Under the terms of the agreement, Dell stockholders will be paid $13.65 per share. Dell will entertain competing offers for 45 days, but assuming no unforeseen changes, Michael Dell will remain CEO once the deal becomes official.
Longtime backers are sure to be disappointed, though. At the height of the dotcom boom, Dell was the world's largest computer maker, with a worth that was more than quadruple the buyout valuation. Even within the last year, the company's shares traded at $18.36, 34.5% more than investors will receive under Tuesday's deal. Then again, shares also dropped as low as $8.69 during the last 52 weeks, so some investors might embrace the deal as the best they're going to get.
[ What effect will Dell's buyout have on you? Read 4 Ways Microsoft-Dell Deal Could Benefit IT. ]
Dell has struggled on Wall Street despite aggressive moves to transform itself into a diversified software and services company. The company spent billions over the last few years acquiring companies such as Quest Software, AppAssure and SonicWall, and its offerings now emphasize cloud computing, converged infrastructure data centers and management software as much as PCs. In December, Michael Dell declared that his company had completed its transformation.
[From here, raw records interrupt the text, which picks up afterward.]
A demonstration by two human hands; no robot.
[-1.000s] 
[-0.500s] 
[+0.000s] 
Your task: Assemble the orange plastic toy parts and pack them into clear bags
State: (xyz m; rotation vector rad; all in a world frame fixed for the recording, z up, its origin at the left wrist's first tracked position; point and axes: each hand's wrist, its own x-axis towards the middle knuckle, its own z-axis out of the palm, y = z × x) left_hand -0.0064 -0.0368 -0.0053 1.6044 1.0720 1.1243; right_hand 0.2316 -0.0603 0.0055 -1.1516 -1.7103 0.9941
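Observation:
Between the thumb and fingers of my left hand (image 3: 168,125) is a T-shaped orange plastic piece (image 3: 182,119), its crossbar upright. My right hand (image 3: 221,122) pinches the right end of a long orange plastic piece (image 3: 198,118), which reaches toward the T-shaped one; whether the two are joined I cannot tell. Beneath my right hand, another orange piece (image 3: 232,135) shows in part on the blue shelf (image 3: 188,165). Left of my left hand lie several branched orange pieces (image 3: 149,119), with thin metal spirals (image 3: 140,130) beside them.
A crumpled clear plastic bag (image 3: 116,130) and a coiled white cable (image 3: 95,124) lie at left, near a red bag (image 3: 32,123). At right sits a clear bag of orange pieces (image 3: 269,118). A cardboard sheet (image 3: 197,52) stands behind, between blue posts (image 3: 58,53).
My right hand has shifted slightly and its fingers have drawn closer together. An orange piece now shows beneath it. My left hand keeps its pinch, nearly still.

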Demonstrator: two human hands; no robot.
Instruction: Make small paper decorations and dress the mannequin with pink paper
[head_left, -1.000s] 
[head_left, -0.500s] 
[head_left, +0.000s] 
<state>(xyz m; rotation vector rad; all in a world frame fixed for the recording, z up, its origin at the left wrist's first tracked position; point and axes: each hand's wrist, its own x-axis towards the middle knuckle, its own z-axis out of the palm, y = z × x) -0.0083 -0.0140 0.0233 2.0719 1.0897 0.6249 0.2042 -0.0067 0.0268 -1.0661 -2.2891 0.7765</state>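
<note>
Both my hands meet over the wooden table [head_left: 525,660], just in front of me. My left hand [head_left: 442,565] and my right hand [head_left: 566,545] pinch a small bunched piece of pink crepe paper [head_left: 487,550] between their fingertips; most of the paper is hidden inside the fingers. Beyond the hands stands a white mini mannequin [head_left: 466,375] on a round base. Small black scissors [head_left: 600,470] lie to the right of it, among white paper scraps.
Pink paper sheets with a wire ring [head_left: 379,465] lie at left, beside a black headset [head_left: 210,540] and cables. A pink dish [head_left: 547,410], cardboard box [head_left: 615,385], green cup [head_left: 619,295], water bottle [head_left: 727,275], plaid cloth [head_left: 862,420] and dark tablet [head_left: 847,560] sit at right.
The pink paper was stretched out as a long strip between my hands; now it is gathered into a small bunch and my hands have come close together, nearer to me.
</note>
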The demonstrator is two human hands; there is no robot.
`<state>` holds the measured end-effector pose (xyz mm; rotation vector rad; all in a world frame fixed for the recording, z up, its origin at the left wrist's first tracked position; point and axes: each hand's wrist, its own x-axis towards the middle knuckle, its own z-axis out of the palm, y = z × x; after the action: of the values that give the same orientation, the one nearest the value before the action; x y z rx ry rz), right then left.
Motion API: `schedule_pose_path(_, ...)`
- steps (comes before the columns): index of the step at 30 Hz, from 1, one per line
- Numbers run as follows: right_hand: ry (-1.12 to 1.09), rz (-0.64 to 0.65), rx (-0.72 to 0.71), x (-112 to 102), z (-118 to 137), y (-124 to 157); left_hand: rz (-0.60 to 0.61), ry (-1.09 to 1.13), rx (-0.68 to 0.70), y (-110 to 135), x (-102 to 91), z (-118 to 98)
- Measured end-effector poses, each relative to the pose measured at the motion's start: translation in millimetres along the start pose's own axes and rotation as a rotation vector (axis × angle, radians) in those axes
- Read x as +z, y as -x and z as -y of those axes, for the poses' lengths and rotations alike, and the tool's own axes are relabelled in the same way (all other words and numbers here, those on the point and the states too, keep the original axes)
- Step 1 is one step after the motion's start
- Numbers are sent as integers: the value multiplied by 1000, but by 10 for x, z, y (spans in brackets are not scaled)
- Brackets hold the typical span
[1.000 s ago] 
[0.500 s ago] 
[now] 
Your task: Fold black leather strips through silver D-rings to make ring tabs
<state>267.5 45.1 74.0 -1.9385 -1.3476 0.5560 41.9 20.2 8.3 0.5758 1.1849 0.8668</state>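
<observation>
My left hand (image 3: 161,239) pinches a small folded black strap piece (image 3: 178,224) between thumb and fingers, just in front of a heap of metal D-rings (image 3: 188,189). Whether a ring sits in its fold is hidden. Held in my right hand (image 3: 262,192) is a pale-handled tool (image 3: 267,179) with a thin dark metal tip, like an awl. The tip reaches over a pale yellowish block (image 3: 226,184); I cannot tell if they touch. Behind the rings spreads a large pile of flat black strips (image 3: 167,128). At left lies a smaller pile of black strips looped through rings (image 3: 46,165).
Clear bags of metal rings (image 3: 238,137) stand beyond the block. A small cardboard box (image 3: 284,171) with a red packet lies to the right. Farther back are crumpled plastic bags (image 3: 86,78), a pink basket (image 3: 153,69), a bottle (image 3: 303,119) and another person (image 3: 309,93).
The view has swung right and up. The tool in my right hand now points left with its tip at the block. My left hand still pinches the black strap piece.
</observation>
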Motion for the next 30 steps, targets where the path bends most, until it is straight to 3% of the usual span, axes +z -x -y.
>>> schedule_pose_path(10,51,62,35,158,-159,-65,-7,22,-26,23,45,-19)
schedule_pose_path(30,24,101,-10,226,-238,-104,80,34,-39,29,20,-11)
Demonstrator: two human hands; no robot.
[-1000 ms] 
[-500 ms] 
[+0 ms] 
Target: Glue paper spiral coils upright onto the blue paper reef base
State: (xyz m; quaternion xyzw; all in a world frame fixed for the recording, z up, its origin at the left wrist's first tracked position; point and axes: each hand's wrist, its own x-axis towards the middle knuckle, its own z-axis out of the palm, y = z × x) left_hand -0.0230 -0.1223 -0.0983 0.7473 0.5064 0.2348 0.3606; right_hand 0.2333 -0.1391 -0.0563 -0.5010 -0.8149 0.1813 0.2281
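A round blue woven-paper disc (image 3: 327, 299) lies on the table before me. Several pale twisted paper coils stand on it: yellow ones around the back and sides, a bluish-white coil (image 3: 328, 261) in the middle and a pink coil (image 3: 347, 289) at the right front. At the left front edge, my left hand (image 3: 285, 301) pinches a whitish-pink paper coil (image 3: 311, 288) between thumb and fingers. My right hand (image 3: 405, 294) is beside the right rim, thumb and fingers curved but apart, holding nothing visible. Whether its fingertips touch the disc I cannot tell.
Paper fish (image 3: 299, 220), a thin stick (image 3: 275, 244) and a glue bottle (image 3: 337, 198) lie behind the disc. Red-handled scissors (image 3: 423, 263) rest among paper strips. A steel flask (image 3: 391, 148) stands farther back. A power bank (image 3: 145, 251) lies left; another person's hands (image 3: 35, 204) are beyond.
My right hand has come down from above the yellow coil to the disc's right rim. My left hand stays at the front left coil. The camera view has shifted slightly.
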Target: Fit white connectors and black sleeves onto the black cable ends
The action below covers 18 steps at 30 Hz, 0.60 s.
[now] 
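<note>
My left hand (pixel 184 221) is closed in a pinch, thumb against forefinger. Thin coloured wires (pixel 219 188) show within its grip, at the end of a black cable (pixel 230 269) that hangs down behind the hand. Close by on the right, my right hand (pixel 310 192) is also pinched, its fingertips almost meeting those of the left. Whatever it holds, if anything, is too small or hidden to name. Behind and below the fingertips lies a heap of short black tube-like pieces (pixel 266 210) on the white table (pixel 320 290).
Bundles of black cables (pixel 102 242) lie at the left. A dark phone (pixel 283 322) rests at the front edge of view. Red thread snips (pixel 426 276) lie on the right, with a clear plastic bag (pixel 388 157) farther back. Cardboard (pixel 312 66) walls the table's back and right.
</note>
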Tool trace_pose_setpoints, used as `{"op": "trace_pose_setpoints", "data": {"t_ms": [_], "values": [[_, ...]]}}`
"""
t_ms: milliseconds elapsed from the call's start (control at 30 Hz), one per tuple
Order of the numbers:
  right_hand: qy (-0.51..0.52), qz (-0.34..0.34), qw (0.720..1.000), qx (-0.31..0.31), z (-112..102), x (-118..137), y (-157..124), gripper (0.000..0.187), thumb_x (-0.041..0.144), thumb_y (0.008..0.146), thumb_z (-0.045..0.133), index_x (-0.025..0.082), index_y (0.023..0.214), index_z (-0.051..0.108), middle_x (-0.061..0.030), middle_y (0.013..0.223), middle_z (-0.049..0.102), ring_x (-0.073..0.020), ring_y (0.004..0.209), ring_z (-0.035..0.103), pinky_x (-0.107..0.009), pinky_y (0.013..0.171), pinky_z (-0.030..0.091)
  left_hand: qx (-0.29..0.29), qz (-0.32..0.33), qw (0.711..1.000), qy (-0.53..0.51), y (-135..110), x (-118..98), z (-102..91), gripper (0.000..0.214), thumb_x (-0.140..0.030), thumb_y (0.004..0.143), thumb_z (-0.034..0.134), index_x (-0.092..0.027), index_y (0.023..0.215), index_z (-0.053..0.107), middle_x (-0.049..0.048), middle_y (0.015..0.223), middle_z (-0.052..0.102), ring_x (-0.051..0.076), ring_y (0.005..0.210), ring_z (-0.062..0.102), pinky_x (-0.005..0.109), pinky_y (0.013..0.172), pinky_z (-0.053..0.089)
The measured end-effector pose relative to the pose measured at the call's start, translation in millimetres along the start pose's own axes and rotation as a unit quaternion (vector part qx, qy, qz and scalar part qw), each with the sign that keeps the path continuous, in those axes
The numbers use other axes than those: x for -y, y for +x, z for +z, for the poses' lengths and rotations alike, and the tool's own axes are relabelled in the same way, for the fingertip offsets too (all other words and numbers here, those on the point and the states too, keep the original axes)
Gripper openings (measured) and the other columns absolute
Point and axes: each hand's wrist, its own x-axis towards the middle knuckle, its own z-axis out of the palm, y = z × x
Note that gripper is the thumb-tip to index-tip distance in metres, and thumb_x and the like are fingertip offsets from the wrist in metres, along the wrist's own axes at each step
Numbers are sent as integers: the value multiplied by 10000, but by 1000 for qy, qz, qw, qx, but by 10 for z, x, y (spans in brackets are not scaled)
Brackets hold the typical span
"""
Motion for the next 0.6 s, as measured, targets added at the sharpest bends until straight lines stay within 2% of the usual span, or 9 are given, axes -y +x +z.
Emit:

The broadened portfolio didn't help Dell shake its identity as a PC maker, though. Investors were no doubt aware that Dell's revenue streams still rely heavily on computers, and as the PC market tanked, so too did their enthusiasm for Dell's stock. The year 2012 was a step backward for almost all PC vendors but Dell was hit especially hard, losing market share and sales faster than most of its competitors.
At Dell World, Michael Dell told InformationWeek that his company "is investing for its future" and that short-term losses might be a prerequisite to long-term gains. The buyout can thus been seen as Michael Dell's concession that additional short-term losses could be part of his long-term vision, and that investors focused on quarterly earnings would be an impossible hurdle.